I suppose Dr. Swank would say that there is a vascular component of MS. As I posted just now in my thread about taking Nattokinase to lower blood viscosity, Dr. Swank's test for MS was to put a little of the patient's blood in a dish under a microscope, and add a drop of oil. If the person had MS, the cells in the blood would slow when faced the oil. He tested my blood this way, but he also used the more common diagnostic tools. My cells slowed.
He wanted all MS patients to be on a low saturated fat diet, and I have been on it for a long time. I always declined if I got off for a few days--some may say this was not an
MS reaction? A different vascular reaction? Whatever the case, Dr Swank lived into his
late 90's on his own diet, even though men in his family usually died three decades earlier (it's been a while since I read this, so if I am not exactly correct, excuse.).

I am now taking Nattokinase to lower blood vicosity, which I posted elsewhere.

I would not start LDN because opiates are my only pain killer other than anesthesia.
Otherwise I would love to try LDN. I was given naltrexone once by a quack who thought he would get me off Klonopin quickly. I had seizures and shocking low blood pressure....but this probably was higher dose Naltrexone. I have no idea. I obviously
needed the Klonopin for minor seizure activity, or else one might say that he took me off
Klonopin too fast by using Naltrexone. I know Klonopin is not an opiate, but I am just
reporting on what happened with the quack, who lost his license in WA state, although I think he is back in practice.

Mariel, they were probably using the full strength 50mg Naltrexone to try to wean you from the Klonopin.

I hope he didnt get his practice back! He sounds dangerous.

Erin, I noticed his name on the Directory of a Medical building near the elevator, when I was going to another doctor there. I know he lost his license but he must in some way have gotten it back, because there was his name. His partner was much better than he,
and the partner was the one who dx'd me with MS through MRI, eye tests, and so forth, but the partner seems to have been so affected by the problem that he left town and moved to the East coast. I believe deaths were involved.
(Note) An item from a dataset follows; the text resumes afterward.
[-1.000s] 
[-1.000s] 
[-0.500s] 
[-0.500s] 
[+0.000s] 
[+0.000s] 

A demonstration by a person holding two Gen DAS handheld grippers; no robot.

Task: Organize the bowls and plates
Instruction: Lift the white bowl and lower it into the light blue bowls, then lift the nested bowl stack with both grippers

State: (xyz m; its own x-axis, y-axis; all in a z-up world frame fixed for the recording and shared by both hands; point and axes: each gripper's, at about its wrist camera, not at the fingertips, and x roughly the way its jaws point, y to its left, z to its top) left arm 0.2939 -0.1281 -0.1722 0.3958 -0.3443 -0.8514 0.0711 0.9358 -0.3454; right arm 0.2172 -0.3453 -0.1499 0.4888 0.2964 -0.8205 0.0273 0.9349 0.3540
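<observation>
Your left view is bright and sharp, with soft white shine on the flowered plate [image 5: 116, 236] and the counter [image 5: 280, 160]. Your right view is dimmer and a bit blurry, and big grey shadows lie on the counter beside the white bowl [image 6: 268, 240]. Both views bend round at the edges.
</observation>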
Deaths were involved?! That's terrifying!

Maybe I didn't read closely enough. I wonder about this, too. Did anyone already answer this question? (Sorry if I missed it.)

I've also heard about Prokarin. (Has anyone heard of that?) And, I wonder the same thing about that: Has it been proven to actually help prevent relapses or has it just shown to help symptoms of MS?

~ Faith

by SallyC...I said this earlier and, yes, for me and for many others, it has.

I never tried Prokarin, but have heard lately that it's an expensive hoax and doesn't help your MS at all???

I did some reading on the site Dej posted.

From the section on How To Talk To Your Doctor, I read this objection that we might encounter:

“You’re already on [Avonex, BetaSeron, Rebif, or another drug]. LDN might
conflict.”

Your doctor might be right about this one. Most of the standard MS drugs (with the
probable exception of Copaxone), are immunosuppressant and thus tend to counteract
the beneficial effects of LDN. Depending on your general health, if you ask your
neurologist to take you off the standard MS drugs to try LDN, you might be facing an
uphill battle. Don’t give up. It just means that you have more homework to do. Tell
your doctor you will look into it and find out for sure.

It seems like their answer does mean that there is homework to do, but I don't know where to look into it, if they don't give answers here.

I'm on Copaxone. I guess that I usually thought that LDN was for people who were not on an ABCR for some reason. This doesn't clarify for me. Does anyone know the answer to that?

~ Faith

I've been on LDN since January.

I definitely have improved state of well-being and have been flare-free, but then again I've been on Tysabri since August so that may be why.

BUT I do want to point out that LDN can make spasticity worse. My legs have some minor permanent damage from the last flare, and it got worse when I was on a higher dose of LDN (4.5) and got better almost immediately (within 2 days) when I dropped down to 2 mg.

JD

California:
We've seen estimates that as many as 15000 PWMS have not only 'looked into' CCSVI treatment but have had the procedure done. My wife was one of them. Nine months ago, we drove from Pittsburgh, PA to Albany, NY for this simple procedure that lasted about 45 minutes. We saw immediate and dramatic improvements in her symptoms that day and, since then, have seen other subtle improvements to the point that she is now almost completely symptom free. It may not be a cure - but we're big believers in CCSVI treatment improving QOL. More and more interventional radiologists are getting onboard - a clinic just opened in Pittsburgh recently. The neurologists and BIG PHARMA are the problem. It's a turf war.

Hi,
I have been on LDN for almost three years and I had the CCSVI procedure too. My PCP gives me my script for LDN, now my Neuro does. My Neuro knows about my CCSVI too in Albany.

It is my body and I am in charge of it. No one tells me what drugs to take anymore. I had it with all the pile of drugs in my medicine basket, so I weaned off all of them. Best thing I ever did. I am very happy with my LDN and very happy I had the CCSVI procedure.

My Neuro now agrees with both. I never in a million years thought that that would ever happen.